TASK TO CARRY OUT:
Reproduce verbatim the line where "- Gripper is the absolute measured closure" occurs, along with all following lines down to the last line of the data.
BEGIN DATA EXCERPT
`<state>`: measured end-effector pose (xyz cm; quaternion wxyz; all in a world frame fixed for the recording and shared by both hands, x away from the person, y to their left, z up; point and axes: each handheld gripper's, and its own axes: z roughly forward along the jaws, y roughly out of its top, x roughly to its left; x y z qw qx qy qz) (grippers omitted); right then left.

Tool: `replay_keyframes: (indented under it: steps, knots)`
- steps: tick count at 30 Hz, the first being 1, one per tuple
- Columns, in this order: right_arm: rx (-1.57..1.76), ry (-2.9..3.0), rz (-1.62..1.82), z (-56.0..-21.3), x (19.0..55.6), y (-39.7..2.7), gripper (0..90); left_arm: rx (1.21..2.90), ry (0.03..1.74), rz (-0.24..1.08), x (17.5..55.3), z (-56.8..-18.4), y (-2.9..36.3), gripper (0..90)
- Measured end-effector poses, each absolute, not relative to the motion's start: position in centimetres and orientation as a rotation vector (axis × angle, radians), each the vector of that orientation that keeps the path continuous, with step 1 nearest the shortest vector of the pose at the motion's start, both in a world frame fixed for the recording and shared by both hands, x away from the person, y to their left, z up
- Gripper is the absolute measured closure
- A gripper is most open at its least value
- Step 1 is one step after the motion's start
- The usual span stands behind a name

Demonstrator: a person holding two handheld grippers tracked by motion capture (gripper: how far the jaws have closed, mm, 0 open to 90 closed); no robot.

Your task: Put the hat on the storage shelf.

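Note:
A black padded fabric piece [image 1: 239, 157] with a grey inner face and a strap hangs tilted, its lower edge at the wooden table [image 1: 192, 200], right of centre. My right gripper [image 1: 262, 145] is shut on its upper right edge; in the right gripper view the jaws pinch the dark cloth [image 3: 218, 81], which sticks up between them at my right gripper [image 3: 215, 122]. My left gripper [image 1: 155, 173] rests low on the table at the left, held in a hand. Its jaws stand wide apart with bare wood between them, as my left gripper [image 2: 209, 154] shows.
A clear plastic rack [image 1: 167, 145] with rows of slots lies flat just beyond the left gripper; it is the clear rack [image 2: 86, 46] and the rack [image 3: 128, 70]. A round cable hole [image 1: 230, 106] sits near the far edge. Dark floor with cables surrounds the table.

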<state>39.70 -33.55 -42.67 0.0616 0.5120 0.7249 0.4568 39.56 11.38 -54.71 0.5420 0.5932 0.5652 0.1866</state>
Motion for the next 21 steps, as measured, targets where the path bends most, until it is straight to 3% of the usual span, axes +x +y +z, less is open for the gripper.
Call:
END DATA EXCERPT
SOLUTION:
- Gripper is the absolute measured closure
- A gripper is most open at its least value
- Step 1 is one step after the motion's start
- The usual span stands behind a name

Demonstrator: a person holding two handheld grippers tracked by motion capture (gripper: how far the jaws have closed, mm, 0 open to 90 closed); no robot.

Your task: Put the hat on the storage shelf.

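Note:
A black padded fabric piece [image 1: 239, 157] with a grey inner face and a strap hangs tilted, its lower edge at the wooden table [image 1: 192, 200], right of centre. My right gripper [image 1: 262, 145] is shut on its upper right edge; in the right gripper view the jaws pinch the dark cloth [image 3: 218, 81], which sticks up between them at my right gripper [image 3: 215, 122]. My left gripper [image 1: 155, 173] rests low on the table at the left, held in a hand. Its jaws stand wide apart with bare wood between them, as my left gripper [image 2: 209, 154] shows.
A clear plastic rack [image 1: 167, 145] with rows of slots lies flat just beyond the left gripper; it is the clear rack [image 2: 86, 46] and the rack [image 3: 128, 70]. A round cable hole [image 1: 230, 106] sits near the far edge. Dark floor with cables surrounds the table.
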
<state>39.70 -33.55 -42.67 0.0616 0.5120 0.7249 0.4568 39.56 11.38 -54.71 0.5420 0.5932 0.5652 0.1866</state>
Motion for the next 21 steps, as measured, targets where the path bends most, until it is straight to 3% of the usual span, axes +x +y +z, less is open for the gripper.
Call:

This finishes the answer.